* Problem requirements *
The lines to copy are those with "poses" in them. Pull each one from the entries below.

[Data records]
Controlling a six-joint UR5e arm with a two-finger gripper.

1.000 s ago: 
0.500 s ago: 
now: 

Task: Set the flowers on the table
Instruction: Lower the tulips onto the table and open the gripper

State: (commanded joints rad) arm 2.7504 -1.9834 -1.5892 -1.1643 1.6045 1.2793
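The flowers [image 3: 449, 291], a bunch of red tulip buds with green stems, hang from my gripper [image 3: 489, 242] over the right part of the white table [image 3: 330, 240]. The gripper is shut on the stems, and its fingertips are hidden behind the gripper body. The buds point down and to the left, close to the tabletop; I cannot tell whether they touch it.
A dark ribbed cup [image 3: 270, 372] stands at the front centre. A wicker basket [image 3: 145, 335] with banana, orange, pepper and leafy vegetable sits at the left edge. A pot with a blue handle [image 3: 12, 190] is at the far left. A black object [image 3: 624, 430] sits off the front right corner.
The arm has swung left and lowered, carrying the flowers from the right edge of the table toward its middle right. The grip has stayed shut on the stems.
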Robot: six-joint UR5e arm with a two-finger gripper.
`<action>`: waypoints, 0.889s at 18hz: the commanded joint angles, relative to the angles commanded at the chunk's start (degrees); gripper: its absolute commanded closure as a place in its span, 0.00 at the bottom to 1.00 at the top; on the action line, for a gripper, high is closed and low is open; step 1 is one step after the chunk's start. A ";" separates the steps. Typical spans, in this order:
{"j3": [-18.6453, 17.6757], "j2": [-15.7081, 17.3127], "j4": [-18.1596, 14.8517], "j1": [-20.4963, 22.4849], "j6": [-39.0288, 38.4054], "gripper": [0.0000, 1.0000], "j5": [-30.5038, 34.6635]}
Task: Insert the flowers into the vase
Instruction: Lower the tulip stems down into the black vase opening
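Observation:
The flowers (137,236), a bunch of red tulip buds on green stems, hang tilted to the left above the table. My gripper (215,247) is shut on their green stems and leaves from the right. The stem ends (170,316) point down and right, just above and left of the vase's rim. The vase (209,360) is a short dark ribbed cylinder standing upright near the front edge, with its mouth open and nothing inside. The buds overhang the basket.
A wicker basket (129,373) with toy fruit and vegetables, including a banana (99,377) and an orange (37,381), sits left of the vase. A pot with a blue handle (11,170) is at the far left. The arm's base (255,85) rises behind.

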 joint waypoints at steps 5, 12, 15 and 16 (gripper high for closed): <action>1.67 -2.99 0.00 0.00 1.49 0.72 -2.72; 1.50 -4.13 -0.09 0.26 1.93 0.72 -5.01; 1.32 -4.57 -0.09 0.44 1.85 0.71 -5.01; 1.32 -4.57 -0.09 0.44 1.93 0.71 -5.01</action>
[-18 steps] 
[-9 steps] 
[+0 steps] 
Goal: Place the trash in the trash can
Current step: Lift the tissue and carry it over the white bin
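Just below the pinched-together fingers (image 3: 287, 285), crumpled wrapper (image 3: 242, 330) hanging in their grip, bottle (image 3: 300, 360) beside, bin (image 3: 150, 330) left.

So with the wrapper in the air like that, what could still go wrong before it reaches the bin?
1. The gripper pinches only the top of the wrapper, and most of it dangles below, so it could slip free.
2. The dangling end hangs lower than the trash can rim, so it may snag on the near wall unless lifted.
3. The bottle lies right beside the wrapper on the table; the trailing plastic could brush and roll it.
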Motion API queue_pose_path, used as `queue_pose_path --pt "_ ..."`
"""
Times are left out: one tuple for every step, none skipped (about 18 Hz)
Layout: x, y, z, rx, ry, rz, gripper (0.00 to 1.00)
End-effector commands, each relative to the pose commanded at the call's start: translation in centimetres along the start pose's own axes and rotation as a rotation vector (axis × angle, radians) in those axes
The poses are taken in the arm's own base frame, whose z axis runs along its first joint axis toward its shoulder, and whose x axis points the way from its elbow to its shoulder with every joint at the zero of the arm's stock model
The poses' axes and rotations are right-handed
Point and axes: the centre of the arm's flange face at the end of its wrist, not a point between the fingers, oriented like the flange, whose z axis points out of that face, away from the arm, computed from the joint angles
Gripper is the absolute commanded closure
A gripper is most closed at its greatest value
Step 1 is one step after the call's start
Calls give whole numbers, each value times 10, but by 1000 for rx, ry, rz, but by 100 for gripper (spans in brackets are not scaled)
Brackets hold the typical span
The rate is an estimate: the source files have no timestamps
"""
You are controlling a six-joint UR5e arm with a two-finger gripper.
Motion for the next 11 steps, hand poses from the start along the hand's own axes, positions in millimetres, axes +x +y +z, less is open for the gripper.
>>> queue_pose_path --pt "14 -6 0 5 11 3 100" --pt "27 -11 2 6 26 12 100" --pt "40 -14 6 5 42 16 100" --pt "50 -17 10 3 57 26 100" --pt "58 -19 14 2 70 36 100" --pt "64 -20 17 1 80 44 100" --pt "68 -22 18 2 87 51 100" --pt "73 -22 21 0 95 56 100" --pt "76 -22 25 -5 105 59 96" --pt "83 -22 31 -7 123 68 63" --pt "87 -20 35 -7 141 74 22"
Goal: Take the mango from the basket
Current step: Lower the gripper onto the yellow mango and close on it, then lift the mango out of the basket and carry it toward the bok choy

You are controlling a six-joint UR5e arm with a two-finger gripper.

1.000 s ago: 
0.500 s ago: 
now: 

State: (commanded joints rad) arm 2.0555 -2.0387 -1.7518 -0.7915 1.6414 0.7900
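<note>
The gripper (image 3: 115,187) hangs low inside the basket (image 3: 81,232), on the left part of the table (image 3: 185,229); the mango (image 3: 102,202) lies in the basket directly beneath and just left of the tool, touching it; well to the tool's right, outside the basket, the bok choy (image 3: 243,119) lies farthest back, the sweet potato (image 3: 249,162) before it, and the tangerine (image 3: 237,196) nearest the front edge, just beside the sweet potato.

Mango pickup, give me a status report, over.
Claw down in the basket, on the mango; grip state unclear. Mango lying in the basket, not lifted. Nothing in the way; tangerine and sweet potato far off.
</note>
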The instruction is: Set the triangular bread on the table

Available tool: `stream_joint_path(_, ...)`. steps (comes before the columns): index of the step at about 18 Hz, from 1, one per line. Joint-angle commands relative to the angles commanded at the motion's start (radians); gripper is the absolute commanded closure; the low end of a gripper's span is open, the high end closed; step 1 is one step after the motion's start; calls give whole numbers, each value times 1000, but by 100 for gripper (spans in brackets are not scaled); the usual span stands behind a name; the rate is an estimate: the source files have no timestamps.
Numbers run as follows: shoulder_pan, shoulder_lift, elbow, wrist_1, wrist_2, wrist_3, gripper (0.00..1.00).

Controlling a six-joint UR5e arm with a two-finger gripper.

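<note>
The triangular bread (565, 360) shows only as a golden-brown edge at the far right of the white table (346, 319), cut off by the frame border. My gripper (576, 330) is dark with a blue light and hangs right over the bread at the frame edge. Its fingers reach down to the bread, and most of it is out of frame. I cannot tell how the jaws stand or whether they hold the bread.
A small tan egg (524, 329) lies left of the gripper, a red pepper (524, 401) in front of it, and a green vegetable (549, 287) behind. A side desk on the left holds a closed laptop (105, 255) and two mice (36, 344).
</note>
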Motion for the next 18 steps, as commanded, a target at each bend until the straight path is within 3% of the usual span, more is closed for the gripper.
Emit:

* Your response *
The poses are taken in the arm's own base frame, whose z axis runs along its first joint axis toward its shoulder, and whose x axis points the way from its elbow to its shoulder with every joint at the zero of the arm's stock model
The poses' axes and rotations are right-handed
Motion for the next 11 steps, hand poses from the start along the hand's own axes, positions in millimetres, axes +x +y +z, less is open for the gripper.

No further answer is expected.